Miranda bajó la vista fugazmente para observar a Farragut. Los ojos del gato estaban fijos en Allison y tenía las orejas erizadas mientras un tenue gruñido le retumbaba en la garganta. Después de ver que Miranda la observaba y devolverle la mirada brevemente, sus ojos de color verde oscuro dirigieron su atención hacia Allison. Miranda miraba hacia los lados, confundida, tratando de entender qué estaba ocurriendo, y el corazón le dio un vuelco al comprobar que todos los gatos adultos estaban empezando a aparecer por allí como por arte de magia. Salían de entre los matorrales, aparecían dando saltos de extremidad en extremidad, precipitándose por los caminos, y todos ellos (todos y cada uno de ellos) tenían la mirada fija con una tremenda urgencia en la madre de la gobernadora.
Se fue acercando con aquel paso lento y mortal y Miranda fue a su encuentro, tratando de combatir aquel terror informe que se apoderaba de ella. Se preguntaba, para sus adentros, hasta qué punto aquello era una reacción instintiva al modo en el que Allison se movía y hasta qué punto, si es que lo era de algún modo, era un simple eco de la reacción de los gatos. ¿Qué clase de respuesta podía esperar un humano de nueve gatos adultos preocupados hasta la desesperación? Aquellos pensamientos sonaban lejanos, perdidos y, en el fondo, sin importancia, así que Miranda volvió en sí y puso la mano sobre el hombro de Allison.

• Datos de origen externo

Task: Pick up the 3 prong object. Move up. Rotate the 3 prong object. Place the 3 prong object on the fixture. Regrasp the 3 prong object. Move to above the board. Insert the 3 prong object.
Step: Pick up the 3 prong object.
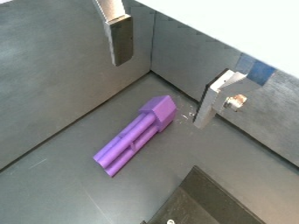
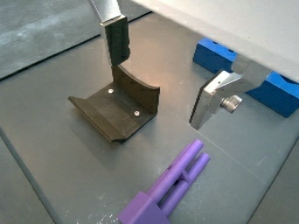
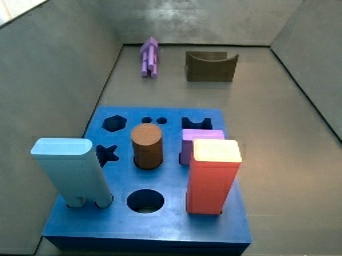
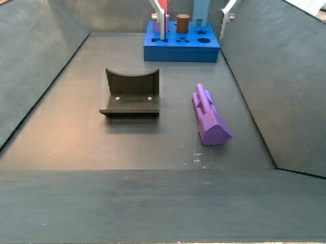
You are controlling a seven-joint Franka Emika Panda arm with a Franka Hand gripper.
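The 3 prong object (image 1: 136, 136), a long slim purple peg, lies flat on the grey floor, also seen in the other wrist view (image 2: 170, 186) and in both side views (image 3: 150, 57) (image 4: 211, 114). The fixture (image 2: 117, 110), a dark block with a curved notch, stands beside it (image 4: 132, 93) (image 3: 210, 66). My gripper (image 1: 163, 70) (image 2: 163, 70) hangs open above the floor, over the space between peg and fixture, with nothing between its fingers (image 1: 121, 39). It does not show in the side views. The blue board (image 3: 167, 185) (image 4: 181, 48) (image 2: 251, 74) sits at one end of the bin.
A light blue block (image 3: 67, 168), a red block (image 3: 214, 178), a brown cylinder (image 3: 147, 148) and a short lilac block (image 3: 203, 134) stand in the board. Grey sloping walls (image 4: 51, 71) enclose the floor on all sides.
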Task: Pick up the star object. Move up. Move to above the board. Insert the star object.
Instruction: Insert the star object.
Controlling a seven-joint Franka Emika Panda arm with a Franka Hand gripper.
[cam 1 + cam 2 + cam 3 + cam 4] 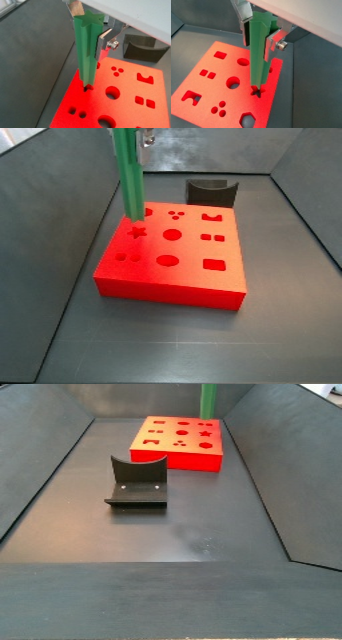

—¿Milady? —Miranda escuchó el miedo en su propia voz, a pesar de que no tenía ni idea aún de cuál podría ser la fuente que lo originaba. Su roce sirvió para detener a Allison, pero por un momento Miranda pensó que no la había escuchado… o que estaba tan perdida en su propio dolor que la estaba ignorando. Pero entonces Allison alzó la vista y el terror informe de Miranda se le subió de repente a la garganta, estrangulándola, porque aquella desolación absoluta de los ojos almendrados de Allison la desgarró por dentro—. ¿Qué ocurre, milady? —le preguntó, con voz áspera y acelerada, mientras Allison levantaba la mano para cubrir la que Miranda le había puesto sobre el hombro.

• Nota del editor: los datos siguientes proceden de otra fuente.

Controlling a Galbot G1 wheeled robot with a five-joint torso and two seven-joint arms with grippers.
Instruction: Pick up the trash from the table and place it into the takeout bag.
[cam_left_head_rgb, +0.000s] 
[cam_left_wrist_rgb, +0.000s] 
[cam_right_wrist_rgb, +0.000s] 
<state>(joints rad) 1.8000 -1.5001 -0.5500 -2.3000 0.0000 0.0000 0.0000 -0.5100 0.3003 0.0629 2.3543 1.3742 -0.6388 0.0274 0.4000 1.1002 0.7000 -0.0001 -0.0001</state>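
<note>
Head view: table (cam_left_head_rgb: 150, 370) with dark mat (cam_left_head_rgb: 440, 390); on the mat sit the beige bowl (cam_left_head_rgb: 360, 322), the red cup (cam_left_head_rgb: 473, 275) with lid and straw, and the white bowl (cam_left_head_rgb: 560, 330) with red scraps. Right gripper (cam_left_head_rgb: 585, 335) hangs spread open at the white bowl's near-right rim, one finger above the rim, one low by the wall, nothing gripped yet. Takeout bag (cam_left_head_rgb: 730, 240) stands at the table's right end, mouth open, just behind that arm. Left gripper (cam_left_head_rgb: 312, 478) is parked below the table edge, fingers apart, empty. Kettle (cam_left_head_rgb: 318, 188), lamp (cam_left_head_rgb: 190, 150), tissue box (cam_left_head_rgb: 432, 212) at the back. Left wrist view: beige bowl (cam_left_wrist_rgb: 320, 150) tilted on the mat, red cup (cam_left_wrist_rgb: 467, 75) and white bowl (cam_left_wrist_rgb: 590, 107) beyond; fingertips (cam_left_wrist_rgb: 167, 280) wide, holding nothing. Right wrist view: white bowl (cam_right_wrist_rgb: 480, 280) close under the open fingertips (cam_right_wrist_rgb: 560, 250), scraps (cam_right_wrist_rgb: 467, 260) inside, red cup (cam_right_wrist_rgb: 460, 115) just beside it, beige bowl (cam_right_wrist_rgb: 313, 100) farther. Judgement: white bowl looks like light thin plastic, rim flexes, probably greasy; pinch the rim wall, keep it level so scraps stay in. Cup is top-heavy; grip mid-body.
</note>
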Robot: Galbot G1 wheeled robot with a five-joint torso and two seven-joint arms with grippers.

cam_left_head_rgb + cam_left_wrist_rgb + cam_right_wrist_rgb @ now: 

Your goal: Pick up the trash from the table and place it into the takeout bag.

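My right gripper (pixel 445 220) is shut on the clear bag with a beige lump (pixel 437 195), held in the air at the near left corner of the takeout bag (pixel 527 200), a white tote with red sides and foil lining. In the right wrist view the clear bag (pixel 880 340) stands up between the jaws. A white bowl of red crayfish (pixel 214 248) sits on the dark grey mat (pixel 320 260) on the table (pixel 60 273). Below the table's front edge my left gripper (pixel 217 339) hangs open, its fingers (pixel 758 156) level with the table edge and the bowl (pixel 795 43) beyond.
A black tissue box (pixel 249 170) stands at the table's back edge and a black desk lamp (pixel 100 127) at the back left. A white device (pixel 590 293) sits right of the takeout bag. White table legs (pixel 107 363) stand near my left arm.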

—Miranda… —respondió ella con un tono apagado y mortecino que a Miranda le costó entender.
—¿Qué ocurre, milady? —repitió con más dulzura. A Allison le temblaban los labios.
—Yo… —La doctora Harrington se detuvo y tragó saliva—. Era el HD —dijo finalmente—. Acabo… Acabo de ver las noticias. Un comunicado de la Liga procedente de… de los repos y… —La voz se le apagó de nuevo y se quedó allí, de pie, observando a Miranda con aquellos ojos enormes y afligidos.
—¿Qué clase de comunicado? —preguntó Miranda, como si fuera una niña quien lo hacía, y su miedo se convirtió en pánico cuando la cara de Allison Harrington se acabó por arrugar completamente.